[Saved data entries]
● ● ●

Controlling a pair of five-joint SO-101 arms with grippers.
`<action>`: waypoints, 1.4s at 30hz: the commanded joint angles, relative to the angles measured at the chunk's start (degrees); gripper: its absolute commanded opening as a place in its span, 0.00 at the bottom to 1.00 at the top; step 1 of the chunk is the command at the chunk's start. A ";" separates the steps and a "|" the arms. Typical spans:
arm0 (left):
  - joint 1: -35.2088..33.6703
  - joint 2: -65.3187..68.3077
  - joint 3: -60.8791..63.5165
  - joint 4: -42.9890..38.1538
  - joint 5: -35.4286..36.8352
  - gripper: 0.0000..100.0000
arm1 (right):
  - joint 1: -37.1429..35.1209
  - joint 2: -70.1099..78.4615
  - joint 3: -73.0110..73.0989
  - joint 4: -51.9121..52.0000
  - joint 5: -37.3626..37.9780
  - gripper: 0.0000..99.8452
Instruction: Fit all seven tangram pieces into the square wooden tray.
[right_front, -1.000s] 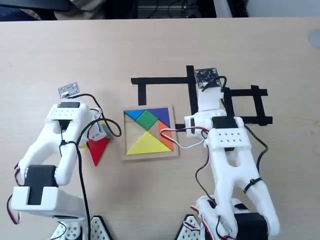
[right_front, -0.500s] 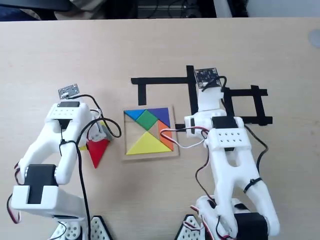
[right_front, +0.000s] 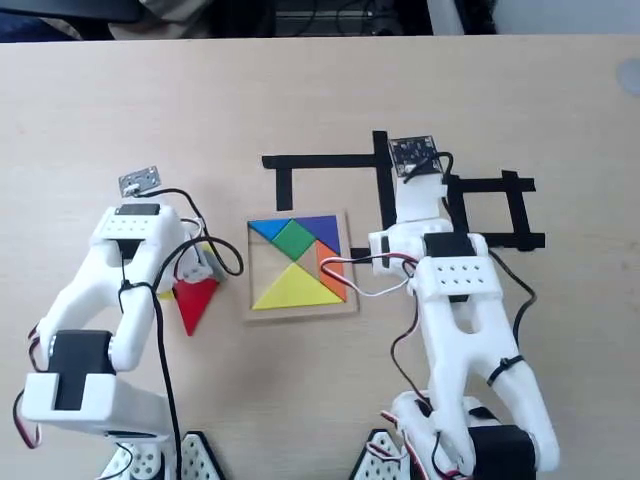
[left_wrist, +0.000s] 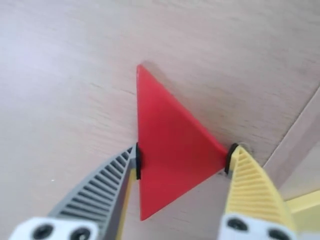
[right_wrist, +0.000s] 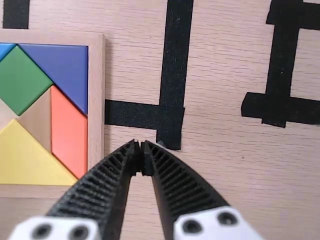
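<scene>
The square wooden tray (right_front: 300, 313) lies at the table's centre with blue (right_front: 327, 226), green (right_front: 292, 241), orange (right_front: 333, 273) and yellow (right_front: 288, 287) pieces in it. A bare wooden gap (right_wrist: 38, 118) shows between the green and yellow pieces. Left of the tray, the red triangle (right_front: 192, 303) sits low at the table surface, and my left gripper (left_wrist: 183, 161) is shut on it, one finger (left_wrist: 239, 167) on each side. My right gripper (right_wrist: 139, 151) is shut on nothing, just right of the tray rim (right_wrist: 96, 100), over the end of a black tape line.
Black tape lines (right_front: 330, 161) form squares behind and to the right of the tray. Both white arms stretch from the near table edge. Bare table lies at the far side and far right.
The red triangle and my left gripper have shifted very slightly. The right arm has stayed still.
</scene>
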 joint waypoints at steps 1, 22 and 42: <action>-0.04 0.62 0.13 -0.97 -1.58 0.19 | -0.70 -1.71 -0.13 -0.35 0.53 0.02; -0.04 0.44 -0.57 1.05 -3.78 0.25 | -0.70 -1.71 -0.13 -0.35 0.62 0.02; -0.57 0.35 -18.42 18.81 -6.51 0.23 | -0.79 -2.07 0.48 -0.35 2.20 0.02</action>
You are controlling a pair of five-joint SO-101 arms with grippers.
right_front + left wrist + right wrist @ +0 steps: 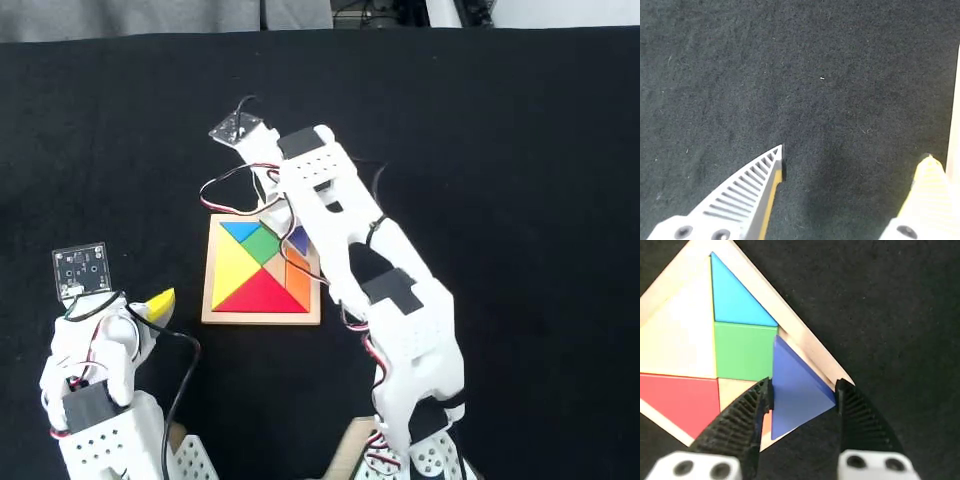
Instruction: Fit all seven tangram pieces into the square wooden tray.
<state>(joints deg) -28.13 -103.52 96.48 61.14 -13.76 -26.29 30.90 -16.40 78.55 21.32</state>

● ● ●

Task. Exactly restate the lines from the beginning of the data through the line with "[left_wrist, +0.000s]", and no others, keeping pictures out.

Solved exercise.
Controlling a pair of five-joint SO-101 arms with grippers.
`<action>`: waypoints, 1.4s at 30hz: the commanded joint angles, relative to the angles measured at the chunk's start (degrees); gripper: its absolute commanded opening as a place in its span, 0.00 at the bottom to 1.00 at the top; step 1 of the chunk is the command at the chunk's start. A ";" separates the steps and a "|" the arms. Typical spans:
arm0 (left):
  - joint 1: -35.2088..33.6703
  - joint 2: -65.3187..68.3077
  - joint 3: -60.8791..63.5165
  - joint 4: -42.9890..38.1538
  - joint 5: -35.4286..36.8352
  - gripper: 0.0000..100.0000
arm1 (right):
  - joint 1: -37.1429..35.1209
  - joint 2: -70.1099..78.4615
  - joint 3: -73.0110..73.0989
  - joint 4: -51.9121..52.0000
  - joint 5: -37.3626..37.9780
  - gripper: 0.0000..99.8452
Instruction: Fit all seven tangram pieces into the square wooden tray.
[right_front, -1.000s] 
[right_front, -0.500s] 
[right_front, +0.000s] 
[left_wrist, +0.000s] 

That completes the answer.